EXERCISE AIM
The reply should hold every line of the data below, unchanged, and none of the pictures.

-- Opening Marker --

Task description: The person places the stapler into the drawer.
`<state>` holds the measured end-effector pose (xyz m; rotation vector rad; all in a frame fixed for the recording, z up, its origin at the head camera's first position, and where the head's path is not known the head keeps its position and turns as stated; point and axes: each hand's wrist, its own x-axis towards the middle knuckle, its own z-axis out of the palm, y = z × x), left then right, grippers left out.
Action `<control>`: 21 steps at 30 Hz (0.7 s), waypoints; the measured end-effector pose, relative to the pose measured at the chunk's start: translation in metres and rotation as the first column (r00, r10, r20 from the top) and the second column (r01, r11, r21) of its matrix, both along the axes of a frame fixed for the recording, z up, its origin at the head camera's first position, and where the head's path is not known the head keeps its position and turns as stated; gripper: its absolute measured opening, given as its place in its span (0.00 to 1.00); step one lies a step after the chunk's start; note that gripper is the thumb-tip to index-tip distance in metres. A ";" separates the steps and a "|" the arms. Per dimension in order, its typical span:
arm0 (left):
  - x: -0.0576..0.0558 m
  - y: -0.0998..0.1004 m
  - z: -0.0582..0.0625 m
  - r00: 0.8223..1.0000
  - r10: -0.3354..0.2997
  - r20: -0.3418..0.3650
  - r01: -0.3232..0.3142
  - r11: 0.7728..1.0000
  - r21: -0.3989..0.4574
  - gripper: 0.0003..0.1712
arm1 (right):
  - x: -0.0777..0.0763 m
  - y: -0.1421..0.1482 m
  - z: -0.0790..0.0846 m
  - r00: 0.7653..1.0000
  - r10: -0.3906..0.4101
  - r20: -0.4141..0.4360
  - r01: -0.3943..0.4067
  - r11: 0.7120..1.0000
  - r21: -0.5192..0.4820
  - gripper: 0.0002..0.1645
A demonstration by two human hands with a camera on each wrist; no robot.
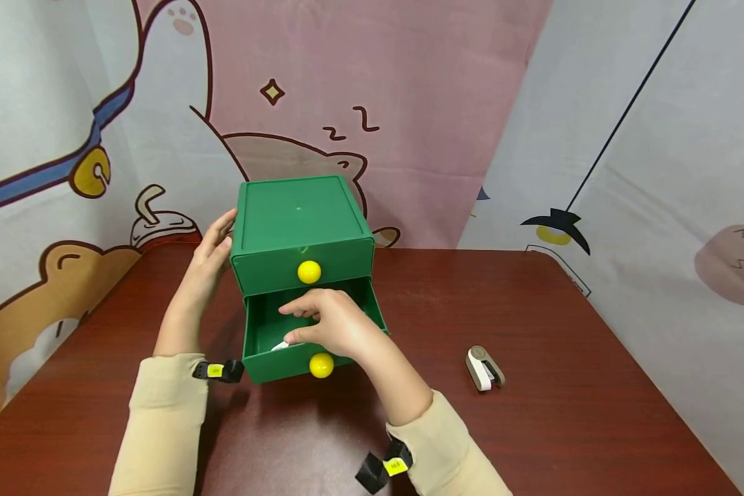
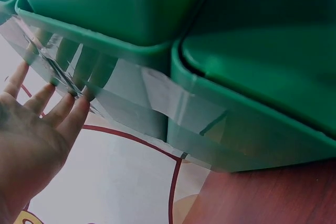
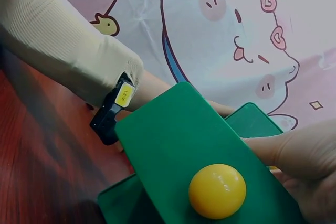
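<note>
A green drawer cabinet (image 1: pixel 300 213) with two drawers and round yellow knobs stands on the table. Its lower drawer (image 1: pixel 263 370) is pulled out. My left hand (image 1: pixel 209 258) rests against the cabinet's left side; in the left wrist view its fingers (image 2: pixel 63 111) are straight along the side wall. Over the lower drawer, my right hand (image 1: pixel 331 320) reaches in from the right, thumb and forefinger apart. Just below the thumb tip, a small white object (image 1: pixel 280 346) shows inside the drawer, partly hidden by the drawer front. The lower yellow knob (image 3: pixel 217 191) fronts the right wrist view.
A white and grey-brown stapler (image 1: pixel 485 368) lies on the table to the right of the cabinet. The dark red wooden table (image 1: pixel 564 413) ends at a printed cloth backdrop (image 1: pixel 421 103) behind the cabinet. Each wrist wears a black strap with a yellow label.
</note>
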<state>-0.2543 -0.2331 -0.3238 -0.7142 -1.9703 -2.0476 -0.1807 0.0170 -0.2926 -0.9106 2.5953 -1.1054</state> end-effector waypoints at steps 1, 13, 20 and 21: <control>0.000 0.000 0.000 1.000 -0.002 -0.001 0.002 1.000 0.003 0.30 | 0.001 0.000 0.000 1.000 -0.001 -0.010 0.001 1.000 -0.014 0.24; -0.001 0.000 0.000 1.000 -0.003 -0.002 0.003 1.000 0.023 0.32 | 0.015 0.010 -0.009 0.978 -0.044 -0.202 -0.018 0.956 -0.294 0.20; -0.001 -0.001 0.000 1.000 0.002 0.001 -0.002 1.000 -0.003 0.31 | 0.028 0.020 -0.017 0.905 -0.088 -0.416 -0.097 0.910 -0.403 0.17; -0.001 -0.001 0.000 1.000 0.004 0.004 -0.004 1.000 -0.004 0.31 | 0.029 0.022 -0.018 0.885 -0.094 -0.456 -0.112 0.908 -0.404 0.17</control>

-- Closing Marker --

SOLUTION TO THE PROBLEM
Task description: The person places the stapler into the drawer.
`<state>` holds the measured end-effector pose (xyz m; rotation vector rad; all in a frame fixed for the recording, z up, its origin at the head camera's first position, and where the head's path is not known the head keeps its position and turns as stated; point and axes: each hand's wrist, its own x-axis towards the middle knuckle, its own z-axis out of the palm, y = z × x), left then right, grippers left out.
Action `<control>`: 21 steps at 30 Hz (0.7 s), waypoints; the measured end-effector pose, relative to the pose measured at the chunk's start: translation in metres and rotation as the first column (r00, r10, r20 from the top) and the second column (r01, r11, r21) of its matrix, both along the axes of a frame fixed for the recording, z up, its origin at the head camera's first position, and where the head's path is not known the head keeps its position and turns as stated; gripper: its absolute measured opening, given as its place in its span (0.00 to 1.00); step one lies a step after the chunk's start; note that gripper is the thumb-tip to index-tip distance in metres. A ";" separates the steps and a "|" the arms. Per dimension in order, its typical span:
arm0 (left):
  - x: -0.0576..0.0558 m
  - y: -0.0998..0.1004 m
  - z: -0.0582..0.0625 m
  - r00: 0.8223..1.0000
  - r10: -0.3354..0.2997
  - r20: -0.3418..0.3650
  - r01: -0.3232..0.3142
  - r11: 0.7728..1.0000
  - r21: -0.3989..0.4574
  - gripper: 0.0003..0.1712
arm1 (right):
  - x: -0.0777..0.0763 m
  - y: -0.1421..0.1482 m
  - z: -0.0790..0.0846 m
  - r00: 0.7653..1.0000
  - r10: -0.3906..0.4101
  - r20: -0.4141..0.4360
  - r01: -0.3943..0.4067
  - r11: 0.7120..1.0000
  - r21: -0.5192..0.4820
  - gripper: 0.0002..0.1645
A demonstration by two human hands with a camera on each wrist; no robot.
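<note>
A green drawer cabinet (image 1: pixel 300 213) with two drawers and round yellow knobs stands on the table. Its lower drawer (image 1: pixel 263 370) is pulled out. My left hand (image 1: pixel 209 258) rests against the cabinet's left side; in the left wrist view its fingers (image 2: pixel 63 111) are straight along the side wall. Over the lower drawer, my right hand (image 1: pixel 331 320) reaches in from the right, thumb and forefinger apart. Just below the thumb tip, a small white object (image 1: pixel 280 346) shows inside the drawer, partly hidden by the drawer front. The lower yellow knob (image 3: pixel 217 191) fronts the right wrist view.
A white and grey-brown stapler (image 1: pixel 485 368) lies on the table to the right of the cabinet. The dark red wooden table (image 1: pixel 564 413) ends at a printed cloth backdrop (image 1: pixel 421 103) behind the cabinet. Each wrist wears a black strap with a yellow label.
</note>
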<state>-0.2543 -0.2331 -0.3238 -0.7142 -1.9703 -2.0476 -0.1807 0.0170 -0.2926 -0.9106 2.5953 -1.1054</state> end-effector waypoints at steps 1, 13, 20 and 21: <control>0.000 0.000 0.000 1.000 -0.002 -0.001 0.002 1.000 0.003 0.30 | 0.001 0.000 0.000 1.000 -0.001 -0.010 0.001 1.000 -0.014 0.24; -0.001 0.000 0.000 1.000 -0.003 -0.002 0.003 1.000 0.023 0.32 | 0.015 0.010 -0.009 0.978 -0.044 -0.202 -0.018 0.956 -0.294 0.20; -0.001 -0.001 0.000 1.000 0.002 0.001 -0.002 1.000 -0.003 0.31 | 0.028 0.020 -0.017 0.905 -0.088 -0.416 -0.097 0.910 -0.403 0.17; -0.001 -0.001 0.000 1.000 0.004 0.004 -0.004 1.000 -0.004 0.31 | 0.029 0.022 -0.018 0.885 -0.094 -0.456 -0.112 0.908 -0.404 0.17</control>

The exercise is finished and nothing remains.